Print, in exact form, the lines below from the one containing "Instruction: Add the" through the one containing "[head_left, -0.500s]", and omit all others.

* [DATA PROVIDED]:
☆ ☆ ☆ ☆

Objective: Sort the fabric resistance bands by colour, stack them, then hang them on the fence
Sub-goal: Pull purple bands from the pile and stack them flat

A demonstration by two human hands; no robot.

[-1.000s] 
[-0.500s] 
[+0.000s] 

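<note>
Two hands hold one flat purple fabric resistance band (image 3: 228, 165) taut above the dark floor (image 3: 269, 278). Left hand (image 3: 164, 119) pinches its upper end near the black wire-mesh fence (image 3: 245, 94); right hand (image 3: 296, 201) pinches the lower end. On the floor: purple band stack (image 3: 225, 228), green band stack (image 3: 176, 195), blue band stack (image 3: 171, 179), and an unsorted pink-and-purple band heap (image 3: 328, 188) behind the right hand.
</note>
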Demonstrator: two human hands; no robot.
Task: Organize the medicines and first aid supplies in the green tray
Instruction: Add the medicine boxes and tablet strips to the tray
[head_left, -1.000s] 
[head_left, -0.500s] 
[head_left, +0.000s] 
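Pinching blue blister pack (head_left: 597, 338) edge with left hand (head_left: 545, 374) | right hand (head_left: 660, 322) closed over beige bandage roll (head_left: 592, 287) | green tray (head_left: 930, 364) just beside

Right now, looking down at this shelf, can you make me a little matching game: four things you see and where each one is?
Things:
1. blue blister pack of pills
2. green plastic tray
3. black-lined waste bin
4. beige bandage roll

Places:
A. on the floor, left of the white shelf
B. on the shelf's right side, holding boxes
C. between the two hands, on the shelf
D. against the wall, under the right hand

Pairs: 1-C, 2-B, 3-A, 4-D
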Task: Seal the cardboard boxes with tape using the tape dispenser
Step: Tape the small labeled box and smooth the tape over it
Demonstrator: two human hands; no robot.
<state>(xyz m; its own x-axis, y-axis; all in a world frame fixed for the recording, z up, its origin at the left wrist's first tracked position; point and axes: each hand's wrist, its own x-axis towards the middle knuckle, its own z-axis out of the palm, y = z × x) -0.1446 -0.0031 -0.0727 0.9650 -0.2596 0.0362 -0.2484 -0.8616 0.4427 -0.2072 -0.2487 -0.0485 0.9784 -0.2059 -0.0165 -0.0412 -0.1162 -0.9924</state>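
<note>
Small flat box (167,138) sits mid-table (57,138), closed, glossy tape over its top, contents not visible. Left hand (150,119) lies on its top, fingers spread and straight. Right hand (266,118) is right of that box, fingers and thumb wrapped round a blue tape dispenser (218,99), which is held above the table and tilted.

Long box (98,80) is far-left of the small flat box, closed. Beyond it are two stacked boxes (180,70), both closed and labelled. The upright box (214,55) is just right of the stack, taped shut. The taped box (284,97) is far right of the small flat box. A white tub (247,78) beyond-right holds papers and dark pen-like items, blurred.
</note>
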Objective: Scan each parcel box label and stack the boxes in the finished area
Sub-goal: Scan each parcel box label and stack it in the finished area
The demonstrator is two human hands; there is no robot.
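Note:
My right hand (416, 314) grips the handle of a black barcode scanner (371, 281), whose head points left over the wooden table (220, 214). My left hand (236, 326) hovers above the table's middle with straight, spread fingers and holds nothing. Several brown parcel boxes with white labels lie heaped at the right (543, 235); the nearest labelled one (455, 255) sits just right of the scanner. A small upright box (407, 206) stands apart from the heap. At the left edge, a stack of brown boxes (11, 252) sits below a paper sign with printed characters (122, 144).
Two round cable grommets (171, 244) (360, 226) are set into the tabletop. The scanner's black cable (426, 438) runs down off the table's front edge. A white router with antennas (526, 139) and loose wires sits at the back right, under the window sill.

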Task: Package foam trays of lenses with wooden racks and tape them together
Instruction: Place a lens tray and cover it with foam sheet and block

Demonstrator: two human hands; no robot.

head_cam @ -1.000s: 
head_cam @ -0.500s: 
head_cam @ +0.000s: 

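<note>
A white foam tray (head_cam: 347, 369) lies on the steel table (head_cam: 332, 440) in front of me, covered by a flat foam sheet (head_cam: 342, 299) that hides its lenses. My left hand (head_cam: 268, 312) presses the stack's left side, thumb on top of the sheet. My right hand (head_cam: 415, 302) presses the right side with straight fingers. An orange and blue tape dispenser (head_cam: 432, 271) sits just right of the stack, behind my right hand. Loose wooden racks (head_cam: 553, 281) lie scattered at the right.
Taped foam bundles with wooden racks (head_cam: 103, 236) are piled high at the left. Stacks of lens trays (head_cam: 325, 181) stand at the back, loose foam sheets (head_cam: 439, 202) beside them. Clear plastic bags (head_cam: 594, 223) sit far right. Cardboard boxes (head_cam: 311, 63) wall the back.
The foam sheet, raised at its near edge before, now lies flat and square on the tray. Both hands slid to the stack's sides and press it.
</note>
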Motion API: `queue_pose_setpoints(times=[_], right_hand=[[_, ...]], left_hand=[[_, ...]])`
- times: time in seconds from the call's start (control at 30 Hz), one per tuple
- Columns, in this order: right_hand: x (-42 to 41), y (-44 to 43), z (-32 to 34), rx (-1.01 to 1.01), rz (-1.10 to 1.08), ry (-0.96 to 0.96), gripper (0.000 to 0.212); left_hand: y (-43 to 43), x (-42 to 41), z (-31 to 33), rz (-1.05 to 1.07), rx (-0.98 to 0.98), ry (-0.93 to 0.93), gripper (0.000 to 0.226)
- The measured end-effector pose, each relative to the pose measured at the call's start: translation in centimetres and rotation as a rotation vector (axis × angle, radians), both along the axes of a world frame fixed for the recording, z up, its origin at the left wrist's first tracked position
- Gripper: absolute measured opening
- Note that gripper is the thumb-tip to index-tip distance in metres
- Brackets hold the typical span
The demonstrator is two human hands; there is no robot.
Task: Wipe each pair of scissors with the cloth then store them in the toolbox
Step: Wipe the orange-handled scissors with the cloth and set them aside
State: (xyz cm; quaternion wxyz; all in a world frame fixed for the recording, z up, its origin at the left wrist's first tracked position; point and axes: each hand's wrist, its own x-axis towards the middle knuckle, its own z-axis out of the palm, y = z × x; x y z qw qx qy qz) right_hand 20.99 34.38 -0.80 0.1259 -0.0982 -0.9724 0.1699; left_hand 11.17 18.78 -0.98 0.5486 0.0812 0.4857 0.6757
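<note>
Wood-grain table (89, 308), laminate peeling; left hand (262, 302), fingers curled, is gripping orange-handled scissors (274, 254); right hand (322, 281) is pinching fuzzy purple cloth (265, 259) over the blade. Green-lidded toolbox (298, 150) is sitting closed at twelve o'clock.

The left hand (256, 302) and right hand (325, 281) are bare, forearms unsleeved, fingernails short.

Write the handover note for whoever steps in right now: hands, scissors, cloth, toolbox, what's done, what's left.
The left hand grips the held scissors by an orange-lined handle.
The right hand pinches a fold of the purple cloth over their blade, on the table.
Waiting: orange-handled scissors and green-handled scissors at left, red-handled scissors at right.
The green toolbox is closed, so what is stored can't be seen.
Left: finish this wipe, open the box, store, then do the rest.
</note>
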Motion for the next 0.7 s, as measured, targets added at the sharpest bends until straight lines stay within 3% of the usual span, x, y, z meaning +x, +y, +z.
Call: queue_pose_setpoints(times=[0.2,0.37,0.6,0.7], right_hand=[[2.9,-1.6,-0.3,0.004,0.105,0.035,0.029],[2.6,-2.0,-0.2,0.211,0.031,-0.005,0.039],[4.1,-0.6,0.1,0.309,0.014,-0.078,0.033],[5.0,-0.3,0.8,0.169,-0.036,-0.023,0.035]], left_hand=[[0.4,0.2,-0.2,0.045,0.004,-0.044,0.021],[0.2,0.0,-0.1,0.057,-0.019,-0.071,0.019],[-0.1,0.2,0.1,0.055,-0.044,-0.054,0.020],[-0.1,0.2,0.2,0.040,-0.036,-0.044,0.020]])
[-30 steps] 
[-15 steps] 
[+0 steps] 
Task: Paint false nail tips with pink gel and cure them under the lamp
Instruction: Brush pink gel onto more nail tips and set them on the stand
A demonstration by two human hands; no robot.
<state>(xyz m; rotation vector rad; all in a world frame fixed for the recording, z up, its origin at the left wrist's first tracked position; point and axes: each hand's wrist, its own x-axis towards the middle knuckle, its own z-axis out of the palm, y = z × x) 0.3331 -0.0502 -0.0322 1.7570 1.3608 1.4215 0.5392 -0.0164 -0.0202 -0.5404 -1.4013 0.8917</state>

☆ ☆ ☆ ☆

* [EXERCISE ANSWER]:
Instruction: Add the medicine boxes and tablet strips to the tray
[head_left, -1.000s] 
[head_left, -0.500s] 

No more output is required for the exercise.